Carbohydrate quantity and quality may influence risk of cardiovascular disease through blood lipid concentrations and inflammation. We measured dietary glycemic index (GI) and dietary glycemic load (GL) among 18,137 healthy women ≥ 45 years old without diagnosed diabetes using a food-frequency questionnaire. We assayed fasting total, HDL, and LDL cholesterol, LDL:HDL cholesterol ratio, triacylglycerols (TG), and C-reactive protein (CRP). We evaluated associations with dietary GI and GL using a cross-sectional design, adjusting for age, body mass index, lifestyle factors, and other dietary factors. Dietary GI was significantly associated with HDL and LDL cholesterol, LDL:HDL cholesterol ratio, TG, and CRP (comparing top to bottom quintile difference in HDL cholesterol = -2.6 mg/dL, LDL cholesterol = 2.2 mg/dL, LDL:HDL cholesterol ratio = 0.16, TG = 12 mg/dL, and CRP = 0.21 mg/L). Dietary GL was associated with HDL cholesterol, LDL:HDL cholesterol ratio, and TG (comparing top to bottom quintile HDL cholesterol = -4.9 mg/dL, LDL:HDL cholesterol ratio = 0.24, and TG = 13 mg/dL). Differences in blood lipids and CRP between extreme quintiles of dietary GI and GL were small, but may translate into a clinically meaningful difference in cardiovascular risk.

1. Introduction

Dietary glycemic index (GI), the average propensity of carbohydrate in the diet to increase blood glucose compared to a reference food [1, 2], and dietary glycemic load (GL), the product of dietary GI and carbohydrate [2], have been associated with elevated risk of coronary heart disease, stroke, and type 2 diabetes, particularly among overweight individuals [2-5]. Dietary GI and GL may increase risk of these diseases through adverse effects on blood lipids and systemic inflammation [6-9]; however, many of the studies on this topic have been relatively small. We examined the cross-sectional associations of dietary GI and dietary GL with blood lipids and C-reactive protein (CRP) in nondiabetic participants in the Women’s Health Study, a large population of middle-aged and older women. Because these associations maybe stronger in overweight individuals [6, 9], we tested whether the relationships varied by body mass index (BMI).

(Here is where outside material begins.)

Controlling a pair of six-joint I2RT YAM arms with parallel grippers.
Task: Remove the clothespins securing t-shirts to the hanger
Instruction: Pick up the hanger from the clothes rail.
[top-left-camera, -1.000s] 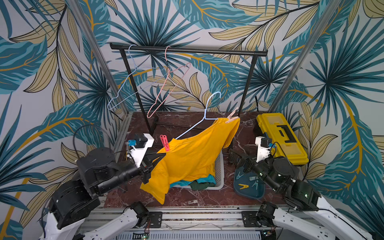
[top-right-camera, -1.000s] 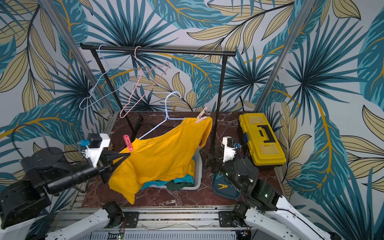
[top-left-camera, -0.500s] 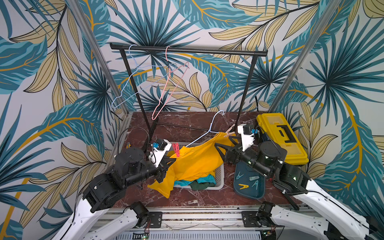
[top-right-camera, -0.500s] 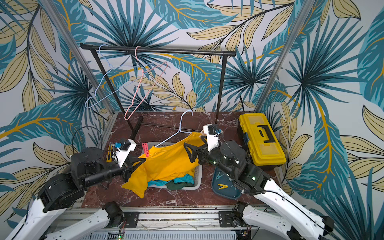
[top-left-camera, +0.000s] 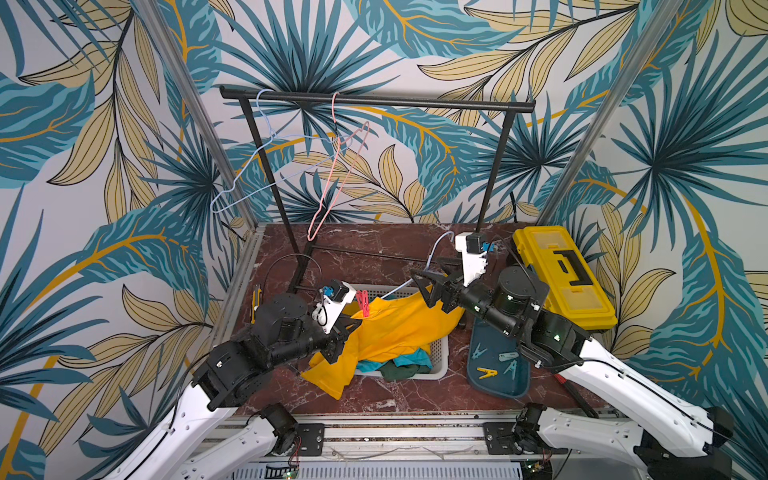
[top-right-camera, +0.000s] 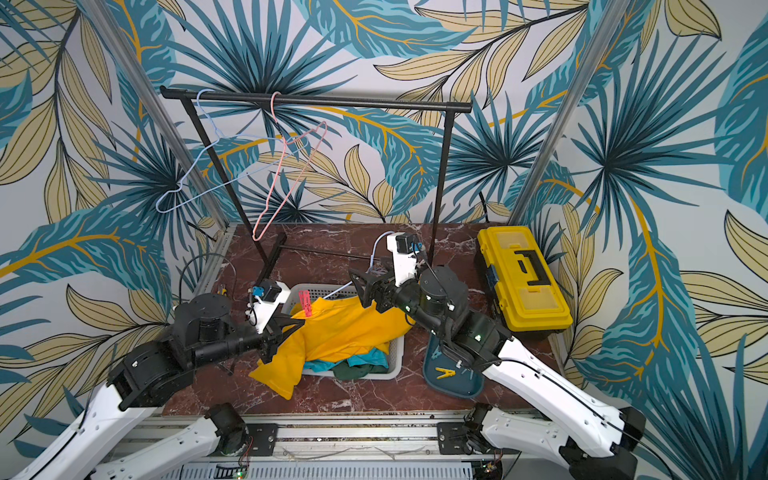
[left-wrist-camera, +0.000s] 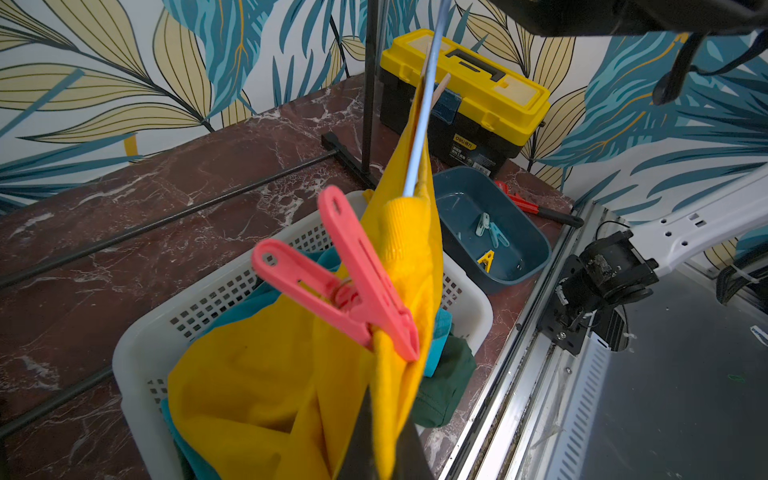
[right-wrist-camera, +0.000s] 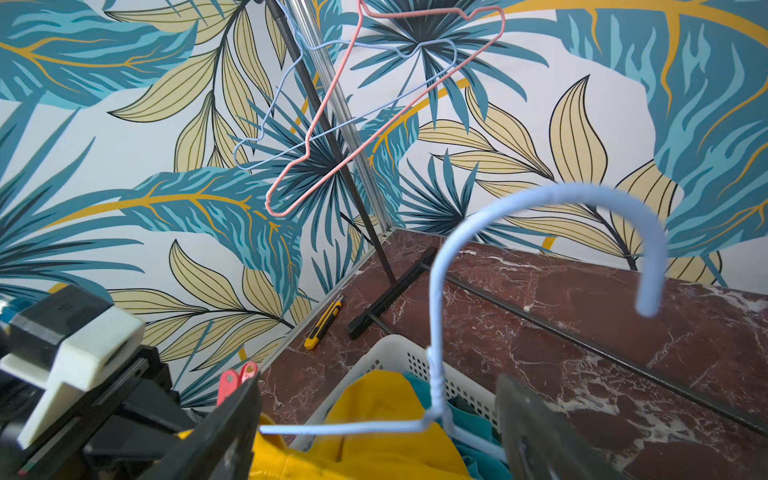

2. Participants and methods

2.1. Study participants

The Women’s Health Study was a double-blind, placebo-controlled, randomized trial of vitamin E and low-dose aspirin for the primary prevention of cardiovascular disease and cancer among 39,876 women [10-12]. Female health professionals aged 45 and older with no prior diagnosis of cardiovascular disease or cancer, except nonmelanoma skin cancer, enrolled in the trial [13]. The participants were postmenopausal or did not plan to become pregnant. The women completed baseline questionnaires to provide information about demographic, behavioral, and lifestyle factors, medical history including medication use, height and weight, and use of multivitamins and other supplements.

In this analysis, we included 18,137 women who provided fasting blood samples (≥ 8 hours since last meal), were not diabetic (assessed by self-report), were not taking lipid lowering medications, and reported total energy intake between 600 and 3500 kcal per day (45% of all participants, 64% of those who provided blood samples). The institutional review board of Brigham and Women’s Hospital approved the Women’s Health Study, and all participants provided written informed consent.

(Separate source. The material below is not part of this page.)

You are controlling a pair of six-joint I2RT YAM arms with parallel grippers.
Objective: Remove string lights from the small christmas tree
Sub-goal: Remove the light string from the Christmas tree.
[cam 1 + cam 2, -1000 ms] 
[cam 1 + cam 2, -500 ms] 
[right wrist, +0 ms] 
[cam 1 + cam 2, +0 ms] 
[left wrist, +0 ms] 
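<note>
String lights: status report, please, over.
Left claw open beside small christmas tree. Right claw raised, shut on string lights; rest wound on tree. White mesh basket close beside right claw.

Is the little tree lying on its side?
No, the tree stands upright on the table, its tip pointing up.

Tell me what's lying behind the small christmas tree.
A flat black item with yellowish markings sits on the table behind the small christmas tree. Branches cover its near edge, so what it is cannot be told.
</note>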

2.2. Assessment of dietary intake

The women completed a 131-item, validated, semi-quantitative food-frequency questionnaire (FFQ) at baseline. Detailed information regarding the development of the FFQ, procedures used to calculate energy-adjusted nutrient values, and reproducibility and validity of the questionnaire in a similar population has been reported [14]. For each food a commonly used unit or portion size (e.g. 1 slice of bread, 1 cup of milk) was specified on the FFQ, and participants were asked how frequently they had consumed the food over the previous year. Nine responses were possible ranging from “never or less than once per month” to “6 or more times per day.” We estimated nutrient intakes by multiplying the frequency of consumption of each food and dietary supplement by the nutrient estimated using food-composition tables from the US Department of Agriculture [15] and other sources.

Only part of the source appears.